- **Exercise instructions**:
As the lines appear below, please set them down exactly, starting at the first and finishing with the one containing "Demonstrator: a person".

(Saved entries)
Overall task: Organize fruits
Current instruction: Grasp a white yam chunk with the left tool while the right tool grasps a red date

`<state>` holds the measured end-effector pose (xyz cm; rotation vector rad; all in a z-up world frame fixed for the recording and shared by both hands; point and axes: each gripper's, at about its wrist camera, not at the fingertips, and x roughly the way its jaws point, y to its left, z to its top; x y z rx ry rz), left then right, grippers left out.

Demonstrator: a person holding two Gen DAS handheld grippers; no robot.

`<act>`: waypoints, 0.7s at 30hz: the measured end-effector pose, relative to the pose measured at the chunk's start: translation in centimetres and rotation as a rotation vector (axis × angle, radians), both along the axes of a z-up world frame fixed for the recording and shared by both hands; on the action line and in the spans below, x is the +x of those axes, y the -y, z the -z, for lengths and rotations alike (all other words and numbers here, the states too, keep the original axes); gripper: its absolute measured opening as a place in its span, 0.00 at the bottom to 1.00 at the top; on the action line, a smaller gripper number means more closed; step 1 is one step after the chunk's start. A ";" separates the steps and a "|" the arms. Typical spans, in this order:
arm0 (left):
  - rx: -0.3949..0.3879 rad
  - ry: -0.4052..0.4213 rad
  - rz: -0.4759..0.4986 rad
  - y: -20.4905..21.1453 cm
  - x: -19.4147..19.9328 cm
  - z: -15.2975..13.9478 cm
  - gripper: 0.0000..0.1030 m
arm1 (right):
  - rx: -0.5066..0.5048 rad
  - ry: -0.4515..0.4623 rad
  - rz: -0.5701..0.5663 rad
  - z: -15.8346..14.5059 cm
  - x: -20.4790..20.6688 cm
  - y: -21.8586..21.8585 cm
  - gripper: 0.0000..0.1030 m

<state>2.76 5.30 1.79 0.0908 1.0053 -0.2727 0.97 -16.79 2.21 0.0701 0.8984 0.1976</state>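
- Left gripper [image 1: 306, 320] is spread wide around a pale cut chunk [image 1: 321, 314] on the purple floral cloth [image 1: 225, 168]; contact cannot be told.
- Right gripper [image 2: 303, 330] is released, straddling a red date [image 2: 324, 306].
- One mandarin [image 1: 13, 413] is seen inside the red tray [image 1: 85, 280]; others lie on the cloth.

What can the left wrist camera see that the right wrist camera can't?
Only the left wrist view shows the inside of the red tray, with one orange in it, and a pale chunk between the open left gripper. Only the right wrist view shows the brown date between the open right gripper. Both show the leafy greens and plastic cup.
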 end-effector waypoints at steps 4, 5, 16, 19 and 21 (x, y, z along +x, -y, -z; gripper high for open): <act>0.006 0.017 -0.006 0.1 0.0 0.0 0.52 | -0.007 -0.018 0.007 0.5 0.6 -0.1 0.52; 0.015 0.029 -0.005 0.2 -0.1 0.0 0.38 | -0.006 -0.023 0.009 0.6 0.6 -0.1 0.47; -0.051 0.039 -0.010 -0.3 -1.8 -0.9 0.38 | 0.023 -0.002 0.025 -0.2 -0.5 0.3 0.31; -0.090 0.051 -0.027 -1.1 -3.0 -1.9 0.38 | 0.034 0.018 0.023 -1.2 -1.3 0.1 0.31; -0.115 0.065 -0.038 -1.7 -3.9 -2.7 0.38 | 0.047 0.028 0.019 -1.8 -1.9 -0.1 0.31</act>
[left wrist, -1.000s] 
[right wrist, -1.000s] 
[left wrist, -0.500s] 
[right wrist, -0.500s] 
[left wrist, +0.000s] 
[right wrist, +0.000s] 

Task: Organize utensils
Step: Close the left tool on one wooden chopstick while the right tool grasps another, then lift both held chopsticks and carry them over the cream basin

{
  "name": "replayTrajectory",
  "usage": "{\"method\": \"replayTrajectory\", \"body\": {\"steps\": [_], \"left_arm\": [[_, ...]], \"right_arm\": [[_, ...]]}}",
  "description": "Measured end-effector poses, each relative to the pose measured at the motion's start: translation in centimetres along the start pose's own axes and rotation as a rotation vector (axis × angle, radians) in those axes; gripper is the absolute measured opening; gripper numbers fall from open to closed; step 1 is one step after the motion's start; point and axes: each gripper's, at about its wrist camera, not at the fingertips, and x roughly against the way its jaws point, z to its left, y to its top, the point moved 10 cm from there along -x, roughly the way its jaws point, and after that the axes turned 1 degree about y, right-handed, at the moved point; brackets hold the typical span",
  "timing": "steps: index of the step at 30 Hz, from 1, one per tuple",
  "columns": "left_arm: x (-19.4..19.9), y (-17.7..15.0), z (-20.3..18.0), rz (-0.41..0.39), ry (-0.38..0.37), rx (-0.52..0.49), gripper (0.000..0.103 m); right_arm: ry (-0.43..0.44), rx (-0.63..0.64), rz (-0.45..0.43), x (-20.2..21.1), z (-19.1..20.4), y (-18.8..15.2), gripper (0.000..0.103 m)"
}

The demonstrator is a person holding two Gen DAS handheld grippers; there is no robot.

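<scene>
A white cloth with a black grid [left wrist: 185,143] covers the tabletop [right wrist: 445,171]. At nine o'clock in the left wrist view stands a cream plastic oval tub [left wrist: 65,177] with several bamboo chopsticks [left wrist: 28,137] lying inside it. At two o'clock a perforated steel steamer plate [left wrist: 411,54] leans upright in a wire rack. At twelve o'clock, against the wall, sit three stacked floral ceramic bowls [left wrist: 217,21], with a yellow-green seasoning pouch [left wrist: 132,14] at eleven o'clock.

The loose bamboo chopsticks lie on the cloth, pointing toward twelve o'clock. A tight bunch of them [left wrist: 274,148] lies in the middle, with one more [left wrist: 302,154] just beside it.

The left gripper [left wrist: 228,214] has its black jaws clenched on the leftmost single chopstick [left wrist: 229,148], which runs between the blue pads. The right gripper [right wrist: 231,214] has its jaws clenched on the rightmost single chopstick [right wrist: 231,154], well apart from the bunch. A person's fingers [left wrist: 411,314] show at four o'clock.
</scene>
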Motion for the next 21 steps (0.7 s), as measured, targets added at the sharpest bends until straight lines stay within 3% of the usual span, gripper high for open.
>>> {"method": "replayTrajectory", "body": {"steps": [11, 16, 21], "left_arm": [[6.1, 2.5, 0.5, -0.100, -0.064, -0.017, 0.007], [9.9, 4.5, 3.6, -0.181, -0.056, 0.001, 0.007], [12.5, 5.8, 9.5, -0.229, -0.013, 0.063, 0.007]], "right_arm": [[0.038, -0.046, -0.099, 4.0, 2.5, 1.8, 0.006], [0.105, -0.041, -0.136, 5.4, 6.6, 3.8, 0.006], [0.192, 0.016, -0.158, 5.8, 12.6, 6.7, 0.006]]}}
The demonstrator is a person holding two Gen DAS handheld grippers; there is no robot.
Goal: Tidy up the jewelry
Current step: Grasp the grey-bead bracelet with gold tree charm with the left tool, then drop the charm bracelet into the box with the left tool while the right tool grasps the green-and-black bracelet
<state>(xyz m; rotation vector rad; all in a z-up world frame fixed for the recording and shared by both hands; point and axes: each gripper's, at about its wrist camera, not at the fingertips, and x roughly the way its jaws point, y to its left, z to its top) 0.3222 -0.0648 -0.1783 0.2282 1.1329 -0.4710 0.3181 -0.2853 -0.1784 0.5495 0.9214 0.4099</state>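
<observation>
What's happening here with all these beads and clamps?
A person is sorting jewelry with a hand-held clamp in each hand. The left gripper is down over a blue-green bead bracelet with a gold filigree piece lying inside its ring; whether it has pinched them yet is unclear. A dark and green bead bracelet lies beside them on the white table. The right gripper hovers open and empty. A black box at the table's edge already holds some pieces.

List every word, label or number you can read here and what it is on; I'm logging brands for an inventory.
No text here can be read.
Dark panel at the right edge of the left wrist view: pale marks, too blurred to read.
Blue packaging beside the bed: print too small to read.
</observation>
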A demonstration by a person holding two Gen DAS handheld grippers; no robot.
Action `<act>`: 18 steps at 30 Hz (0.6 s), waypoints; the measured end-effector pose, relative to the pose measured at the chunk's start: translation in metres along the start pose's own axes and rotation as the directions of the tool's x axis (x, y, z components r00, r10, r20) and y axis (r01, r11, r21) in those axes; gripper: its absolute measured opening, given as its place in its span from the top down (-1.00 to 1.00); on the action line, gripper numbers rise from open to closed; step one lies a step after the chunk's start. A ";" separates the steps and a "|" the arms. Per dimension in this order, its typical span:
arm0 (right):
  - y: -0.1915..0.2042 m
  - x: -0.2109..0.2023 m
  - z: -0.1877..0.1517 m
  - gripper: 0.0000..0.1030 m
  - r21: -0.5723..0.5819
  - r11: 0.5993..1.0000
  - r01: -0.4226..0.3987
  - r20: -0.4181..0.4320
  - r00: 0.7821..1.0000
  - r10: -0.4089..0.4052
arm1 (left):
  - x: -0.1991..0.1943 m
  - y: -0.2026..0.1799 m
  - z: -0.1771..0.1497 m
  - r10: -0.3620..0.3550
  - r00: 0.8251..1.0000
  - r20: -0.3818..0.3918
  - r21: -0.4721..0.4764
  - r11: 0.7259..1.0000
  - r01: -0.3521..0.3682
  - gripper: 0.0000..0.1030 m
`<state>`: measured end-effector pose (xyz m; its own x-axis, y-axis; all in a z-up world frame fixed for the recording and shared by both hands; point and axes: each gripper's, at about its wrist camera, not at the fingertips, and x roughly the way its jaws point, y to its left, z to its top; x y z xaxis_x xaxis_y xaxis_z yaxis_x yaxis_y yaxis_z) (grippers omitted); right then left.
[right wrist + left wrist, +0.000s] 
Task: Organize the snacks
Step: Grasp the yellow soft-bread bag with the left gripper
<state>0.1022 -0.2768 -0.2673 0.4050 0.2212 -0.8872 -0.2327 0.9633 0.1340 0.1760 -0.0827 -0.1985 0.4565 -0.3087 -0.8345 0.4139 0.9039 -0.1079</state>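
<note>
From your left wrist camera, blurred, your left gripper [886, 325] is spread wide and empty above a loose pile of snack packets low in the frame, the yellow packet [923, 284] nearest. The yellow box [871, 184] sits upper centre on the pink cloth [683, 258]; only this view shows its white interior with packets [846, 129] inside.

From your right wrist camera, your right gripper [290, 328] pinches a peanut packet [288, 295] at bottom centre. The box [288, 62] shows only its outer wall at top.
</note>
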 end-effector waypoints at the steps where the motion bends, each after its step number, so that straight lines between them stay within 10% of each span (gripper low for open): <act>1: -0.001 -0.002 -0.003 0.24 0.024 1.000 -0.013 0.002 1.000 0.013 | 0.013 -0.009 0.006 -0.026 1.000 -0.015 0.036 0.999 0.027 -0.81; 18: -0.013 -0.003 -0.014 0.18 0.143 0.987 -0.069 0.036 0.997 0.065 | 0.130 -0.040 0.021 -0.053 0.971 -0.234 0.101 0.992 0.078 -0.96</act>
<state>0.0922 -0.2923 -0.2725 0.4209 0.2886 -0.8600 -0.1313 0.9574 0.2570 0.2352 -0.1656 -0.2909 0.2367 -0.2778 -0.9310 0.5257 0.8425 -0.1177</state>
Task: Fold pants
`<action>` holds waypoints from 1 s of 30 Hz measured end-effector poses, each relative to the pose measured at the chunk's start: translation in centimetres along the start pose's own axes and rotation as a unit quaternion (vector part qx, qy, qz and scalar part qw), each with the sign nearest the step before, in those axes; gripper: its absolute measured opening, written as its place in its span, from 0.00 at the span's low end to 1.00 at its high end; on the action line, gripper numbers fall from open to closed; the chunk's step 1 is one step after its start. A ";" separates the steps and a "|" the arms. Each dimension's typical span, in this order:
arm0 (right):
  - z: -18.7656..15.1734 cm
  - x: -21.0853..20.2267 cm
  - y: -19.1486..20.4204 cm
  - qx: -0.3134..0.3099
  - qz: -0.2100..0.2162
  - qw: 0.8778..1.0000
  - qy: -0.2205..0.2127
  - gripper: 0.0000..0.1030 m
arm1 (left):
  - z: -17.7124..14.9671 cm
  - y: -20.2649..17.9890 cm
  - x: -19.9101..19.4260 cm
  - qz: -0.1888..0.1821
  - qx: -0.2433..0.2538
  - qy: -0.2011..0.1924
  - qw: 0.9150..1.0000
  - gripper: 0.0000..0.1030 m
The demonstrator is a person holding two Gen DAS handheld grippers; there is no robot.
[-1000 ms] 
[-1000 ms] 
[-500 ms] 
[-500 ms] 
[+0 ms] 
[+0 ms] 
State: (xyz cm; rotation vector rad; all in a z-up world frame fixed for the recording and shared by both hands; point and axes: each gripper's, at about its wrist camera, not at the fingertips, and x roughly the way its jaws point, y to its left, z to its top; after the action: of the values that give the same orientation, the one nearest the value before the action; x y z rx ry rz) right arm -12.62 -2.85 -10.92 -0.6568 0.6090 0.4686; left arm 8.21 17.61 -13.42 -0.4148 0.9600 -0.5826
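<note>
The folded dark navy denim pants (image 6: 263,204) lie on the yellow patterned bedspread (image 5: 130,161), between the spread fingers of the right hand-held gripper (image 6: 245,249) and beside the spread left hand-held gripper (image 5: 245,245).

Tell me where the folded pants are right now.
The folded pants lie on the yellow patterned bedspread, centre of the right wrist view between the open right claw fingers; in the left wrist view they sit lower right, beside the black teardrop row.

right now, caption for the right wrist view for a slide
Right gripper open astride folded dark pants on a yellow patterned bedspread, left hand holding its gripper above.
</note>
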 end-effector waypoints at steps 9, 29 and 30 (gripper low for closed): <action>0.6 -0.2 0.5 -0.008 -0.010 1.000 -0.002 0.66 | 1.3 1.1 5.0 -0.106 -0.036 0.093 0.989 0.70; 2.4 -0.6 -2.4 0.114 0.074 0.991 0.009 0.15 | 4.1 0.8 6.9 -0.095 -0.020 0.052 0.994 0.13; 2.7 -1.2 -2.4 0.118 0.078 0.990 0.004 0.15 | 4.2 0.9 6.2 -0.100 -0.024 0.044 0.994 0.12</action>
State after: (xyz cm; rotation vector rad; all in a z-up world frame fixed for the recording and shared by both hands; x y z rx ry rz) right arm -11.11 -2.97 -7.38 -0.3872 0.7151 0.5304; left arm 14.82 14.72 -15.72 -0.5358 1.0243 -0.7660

- **Response below**:
Overall task: Organize fruits
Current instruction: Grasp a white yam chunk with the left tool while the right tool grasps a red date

`<state>` holds the measured end-effector pose (xyz cm; rotation vector rad; all in a z-up world frame fixed for the recording and shared by both hands; point and axes: each gripper's, at about its wrist camera, not at the fingertips, and x roughly the way its jaws point, y to its left, z to its top; x y z rx ry rz), left then right, grippers left out.

Demonstrator: a person holding two Gen DAS handheld grippers; no robot.

The exercise calls for nothing further.